La communauté paroissiale doit être un lieu vivant de conciliarité où prêtres et fidèles sont co-responsables de la vie pastorale et liturgique. Un lieu de dialogue avec le monde qui l’entoure. L’évolution nécessaire de notre rite liturgique, qui reste figé depuis plus d’un siècle, devrait permettre d’échapper à un « train-train » peu favorable à une participation à la vie divine à laquelle nous appelle, justement, la vie eucharistique. Notre vie ecclésiale est aussi fragmentée par des logiques nationales et ethnocentriques, obstacles à la synodalité, où ce qui est censé nous unir ne nous réunit pas. Le corps du Christ qu’est l’Église, présent dans le monde, est vivant et doit bouger, pour s’adresser à toutes et tous, et atteindre autant l’unité interne que l’unité avec le monde.
Les témoignages
À cet appel au mouvement et à l’unité se sont ajoutés les témoignages très stimulants de deux prêtres russes contraints à s’exiler et à se rattacher au Patriarcat Œcuménique, les pères Andrey (Kordochkin) et Alexis (Uminsky). Les questions d’unité de l’Orthodoxie et de rapport de l’Église à la modernité sont bien sûr encore plus brûlantes pour eux que pour nous en France. Mais la dérive vers une sorte de religion politique où la foi est secondaire par rapport à la fidélité à un drapeau ou une nation, et l’appel à une « Église de la main tendue » prônée par notre protectrice sainte Marie de Paris, nous concerne aussi !
La conférence conclusive
Pour clôturer ces journées, le professeur Pantelis Kalaitzidis, a prononcé une passionnante conférence sur la crise profonde et multiforme que traverse l’Église orthodoxe en se livrant à une redoutable autocritique qu’il serait difficile de résumer ici.
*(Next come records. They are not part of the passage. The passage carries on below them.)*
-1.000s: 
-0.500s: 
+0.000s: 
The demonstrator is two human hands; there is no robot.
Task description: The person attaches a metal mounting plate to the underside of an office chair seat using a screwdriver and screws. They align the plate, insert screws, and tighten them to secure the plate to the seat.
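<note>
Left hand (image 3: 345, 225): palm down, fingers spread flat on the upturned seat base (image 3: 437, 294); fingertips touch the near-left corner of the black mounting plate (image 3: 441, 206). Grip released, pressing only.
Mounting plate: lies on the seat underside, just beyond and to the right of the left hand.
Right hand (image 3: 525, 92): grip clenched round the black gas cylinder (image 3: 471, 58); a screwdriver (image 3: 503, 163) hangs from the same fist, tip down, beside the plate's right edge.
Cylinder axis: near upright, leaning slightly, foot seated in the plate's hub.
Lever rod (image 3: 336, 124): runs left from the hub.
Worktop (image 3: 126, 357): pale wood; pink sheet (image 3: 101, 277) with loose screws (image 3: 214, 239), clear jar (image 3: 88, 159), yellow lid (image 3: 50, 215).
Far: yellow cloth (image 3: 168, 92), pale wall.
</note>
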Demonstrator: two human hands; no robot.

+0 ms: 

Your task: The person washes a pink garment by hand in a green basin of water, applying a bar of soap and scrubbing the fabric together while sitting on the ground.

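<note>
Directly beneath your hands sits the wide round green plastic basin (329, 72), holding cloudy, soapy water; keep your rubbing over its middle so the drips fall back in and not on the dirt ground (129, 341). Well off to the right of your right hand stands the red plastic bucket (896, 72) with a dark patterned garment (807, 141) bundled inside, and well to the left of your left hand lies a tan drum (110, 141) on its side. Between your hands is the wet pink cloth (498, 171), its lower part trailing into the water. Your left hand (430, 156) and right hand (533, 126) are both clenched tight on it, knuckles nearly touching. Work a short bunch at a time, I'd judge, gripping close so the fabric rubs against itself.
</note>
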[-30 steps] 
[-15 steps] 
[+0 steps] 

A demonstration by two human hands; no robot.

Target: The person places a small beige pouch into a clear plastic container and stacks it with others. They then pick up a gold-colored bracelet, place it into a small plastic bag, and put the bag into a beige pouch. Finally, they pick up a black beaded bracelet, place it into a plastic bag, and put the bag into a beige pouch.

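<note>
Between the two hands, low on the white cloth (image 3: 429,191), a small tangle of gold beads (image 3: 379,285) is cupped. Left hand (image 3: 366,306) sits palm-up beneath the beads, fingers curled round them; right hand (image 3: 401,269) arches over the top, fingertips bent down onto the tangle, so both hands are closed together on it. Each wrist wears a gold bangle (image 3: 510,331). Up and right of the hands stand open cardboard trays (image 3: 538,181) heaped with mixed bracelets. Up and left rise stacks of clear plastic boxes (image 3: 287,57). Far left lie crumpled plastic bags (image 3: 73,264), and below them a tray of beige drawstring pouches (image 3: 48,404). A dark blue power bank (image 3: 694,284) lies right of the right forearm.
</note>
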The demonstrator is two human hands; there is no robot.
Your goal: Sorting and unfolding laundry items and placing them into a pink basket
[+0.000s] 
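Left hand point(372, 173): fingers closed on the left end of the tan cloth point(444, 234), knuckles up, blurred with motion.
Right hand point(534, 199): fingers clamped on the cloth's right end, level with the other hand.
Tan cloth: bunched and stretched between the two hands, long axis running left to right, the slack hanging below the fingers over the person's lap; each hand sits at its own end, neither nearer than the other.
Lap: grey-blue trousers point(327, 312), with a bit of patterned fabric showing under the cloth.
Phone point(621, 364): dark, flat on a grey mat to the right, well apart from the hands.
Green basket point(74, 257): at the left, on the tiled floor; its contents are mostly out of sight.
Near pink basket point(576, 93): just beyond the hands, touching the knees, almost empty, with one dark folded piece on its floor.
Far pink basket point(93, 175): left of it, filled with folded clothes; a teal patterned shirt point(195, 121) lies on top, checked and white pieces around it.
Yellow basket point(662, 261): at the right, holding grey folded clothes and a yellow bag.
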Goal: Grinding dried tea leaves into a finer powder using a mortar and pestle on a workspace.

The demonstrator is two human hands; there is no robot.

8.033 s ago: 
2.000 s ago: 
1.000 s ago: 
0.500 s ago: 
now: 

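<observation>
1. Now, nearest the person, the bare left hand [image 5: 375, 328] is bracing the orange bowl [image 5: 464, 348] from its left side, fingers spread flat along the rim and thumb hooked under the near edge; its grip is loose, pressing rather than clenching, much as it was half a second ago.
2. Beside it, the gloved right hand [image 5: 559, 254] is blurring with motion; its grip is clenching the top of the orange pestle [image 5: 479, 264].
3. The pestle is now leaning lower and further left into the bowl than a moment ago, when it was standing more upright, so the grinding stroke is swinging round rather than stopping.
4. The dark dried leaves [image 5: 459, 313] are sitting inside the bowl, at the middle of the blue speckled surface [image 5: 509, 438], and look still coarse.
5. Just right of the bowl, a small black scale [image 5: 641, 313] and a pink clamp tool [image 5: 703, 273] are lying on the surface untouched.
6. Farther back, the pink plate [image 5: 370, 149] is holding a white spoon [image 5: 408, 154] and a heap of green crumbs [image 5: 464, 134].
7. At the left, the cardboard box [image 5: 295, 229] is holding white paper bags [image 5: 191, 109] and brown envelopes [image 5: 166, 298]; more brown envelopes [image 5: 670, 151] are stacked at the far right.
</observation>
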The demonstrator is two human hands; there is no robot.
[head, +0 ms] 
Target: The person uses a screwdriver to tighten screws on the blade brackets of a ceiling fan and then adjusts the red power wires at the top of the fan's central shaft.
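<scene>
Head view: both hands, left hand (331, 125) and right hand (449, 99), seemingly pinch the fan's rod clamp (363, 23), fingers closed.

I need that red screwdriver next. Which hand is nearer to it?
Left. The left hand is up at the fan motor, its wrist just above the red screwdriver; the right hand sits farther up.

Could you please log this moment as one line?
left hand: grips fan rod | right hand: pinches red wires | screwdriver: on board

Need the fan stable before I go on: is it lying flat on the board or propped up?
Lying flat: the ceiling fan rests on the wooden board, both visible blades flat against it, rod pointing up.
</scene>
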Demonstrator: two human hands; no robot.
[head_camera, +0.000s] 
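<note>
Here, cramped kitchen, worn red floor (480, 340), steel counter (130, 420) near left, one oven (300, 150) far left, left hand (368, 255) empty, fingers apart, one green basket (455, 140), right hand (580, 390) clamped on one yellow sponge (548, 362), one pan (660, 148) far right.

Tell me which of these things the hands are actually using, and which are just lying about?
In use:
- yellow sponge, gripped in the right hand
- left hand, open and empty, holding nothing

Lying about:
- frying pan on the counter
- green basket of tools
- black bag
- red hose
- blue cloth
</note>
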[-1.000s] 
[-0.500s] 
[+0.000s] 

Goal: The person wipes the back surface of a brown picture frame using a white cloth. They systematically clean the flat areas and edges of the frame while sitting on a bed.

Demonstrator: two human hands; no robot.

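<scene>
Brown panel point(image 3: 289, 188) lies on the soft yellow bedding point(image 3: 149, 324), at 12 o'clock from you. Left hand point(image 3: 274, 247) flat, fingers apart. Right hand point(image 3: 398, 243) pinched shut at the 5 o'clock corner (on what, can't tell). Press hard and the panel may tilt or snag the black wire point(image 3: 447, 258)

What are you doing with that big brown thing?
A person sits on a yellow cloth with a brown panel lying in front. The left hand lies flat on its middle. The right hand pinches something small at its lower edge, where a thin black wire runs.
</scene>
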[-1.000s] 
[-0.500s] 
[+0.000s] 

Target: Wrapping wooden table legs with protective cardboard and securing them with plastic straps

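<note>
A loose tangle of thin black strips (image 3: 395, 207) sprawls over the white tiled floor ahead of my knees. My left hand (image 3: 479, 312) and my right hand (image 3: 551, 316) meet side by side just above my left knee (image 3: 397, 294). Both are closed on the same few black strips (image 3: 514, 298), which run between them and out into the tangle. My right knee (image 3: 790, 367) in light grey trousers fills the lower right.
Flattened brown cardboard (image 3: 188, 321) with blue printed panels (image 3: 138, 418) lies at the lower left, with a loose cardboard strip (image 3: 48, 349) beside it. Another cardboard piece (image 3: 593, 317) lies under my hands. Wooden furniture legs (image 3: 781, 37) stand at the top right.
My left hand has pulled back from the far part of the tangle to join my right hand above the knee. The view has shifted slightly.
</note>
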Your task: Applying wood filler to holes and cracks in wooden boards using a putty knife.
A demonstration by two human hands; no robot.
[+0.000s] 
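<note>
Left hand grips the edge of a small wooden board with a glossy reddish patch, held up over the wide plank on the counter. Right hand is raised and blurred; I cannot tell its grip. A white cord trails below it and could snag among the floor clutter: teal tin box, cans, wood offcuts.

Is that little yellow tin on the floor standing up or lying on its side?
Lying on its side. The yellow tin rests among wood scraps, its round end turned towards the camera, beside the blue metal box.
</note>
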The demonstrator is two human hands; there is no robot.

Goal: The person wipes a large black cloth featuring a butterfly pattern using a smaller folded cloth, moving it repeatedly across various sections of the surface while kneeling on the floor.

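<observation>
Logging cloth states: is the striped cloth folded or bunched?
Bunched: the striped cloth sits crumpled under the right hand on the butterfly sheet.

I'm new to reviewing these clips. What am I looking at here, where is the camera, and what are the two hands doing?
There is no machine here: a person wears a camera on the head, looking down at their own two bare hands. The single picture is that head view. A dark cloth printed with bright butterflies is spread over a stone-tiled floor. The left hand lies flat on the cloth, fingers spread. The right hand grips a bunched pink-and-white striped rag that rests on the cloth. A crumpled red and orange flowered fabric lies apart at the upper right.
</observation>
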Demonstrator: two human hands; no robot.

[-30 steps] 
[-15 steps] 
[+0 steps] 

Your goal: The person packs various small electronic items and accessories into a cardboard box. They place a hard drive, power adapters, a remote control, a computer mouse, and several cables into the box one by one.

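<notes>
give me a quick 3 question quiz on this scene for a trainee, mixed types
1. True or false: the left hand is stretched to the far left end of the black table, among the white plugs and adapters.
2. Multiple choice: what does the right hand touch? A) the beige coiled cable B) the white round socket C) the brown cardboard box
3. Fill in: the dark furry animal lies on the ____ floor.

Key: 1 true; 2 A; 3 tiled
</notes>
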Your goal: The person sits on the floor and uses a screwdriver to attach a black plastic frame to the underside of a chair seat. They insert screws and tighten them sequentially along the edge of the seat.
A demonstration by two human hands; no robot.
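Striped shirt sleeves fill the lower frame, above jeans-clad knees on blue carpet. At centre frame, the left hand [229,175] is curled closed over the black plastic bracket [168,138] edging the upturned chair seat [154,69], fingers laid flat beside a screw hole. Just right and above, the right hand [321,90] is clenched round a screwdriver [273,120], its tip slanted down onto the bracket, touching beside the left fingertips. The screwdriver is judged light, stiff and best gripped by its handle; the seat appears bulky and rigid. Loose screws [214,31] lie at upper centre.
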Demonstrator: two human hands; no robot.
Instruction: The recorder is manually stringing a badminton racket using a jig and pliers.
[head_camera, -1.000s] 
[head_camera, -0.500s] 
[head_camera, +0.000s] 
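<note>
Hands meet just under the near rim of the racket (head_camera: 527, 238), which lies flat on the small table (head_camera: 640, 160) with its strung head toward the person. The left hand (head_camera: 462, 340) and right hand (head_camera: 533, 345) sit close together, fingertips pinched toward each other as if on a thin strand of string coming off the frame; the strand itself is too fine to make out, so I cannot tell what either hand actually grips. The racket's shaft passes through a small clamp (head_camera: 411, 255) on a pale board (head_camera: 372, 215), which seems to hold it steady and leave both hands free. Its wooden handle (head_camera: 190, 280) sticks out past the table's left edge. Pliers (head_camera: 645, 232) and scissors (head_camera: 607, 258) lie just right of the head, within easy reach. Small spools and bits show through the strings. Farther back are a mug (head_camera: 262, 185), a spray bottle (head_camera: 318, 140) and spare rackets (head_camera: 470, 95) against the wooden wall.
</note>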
Je citerai juste ces quelques mots : «L’Église n’aspire plus à l’eschaton, à la venue du Seigneur, mais à un retour à un empire …. Au lieu d’être un avant-goût du Royaume de Dieu, elle est acclamée comme un royaume terrestre.»
Jalonnées par un joyeux repas libanais et vivifiées par la prière des vêpres et la Liturgie, les Rencontres du Vicariat 2025 ont été pour tous, je crois, une source de joie et d’énergie nouvelle pour ÊTRE dans et pour le monde, le corps du Christ vivant.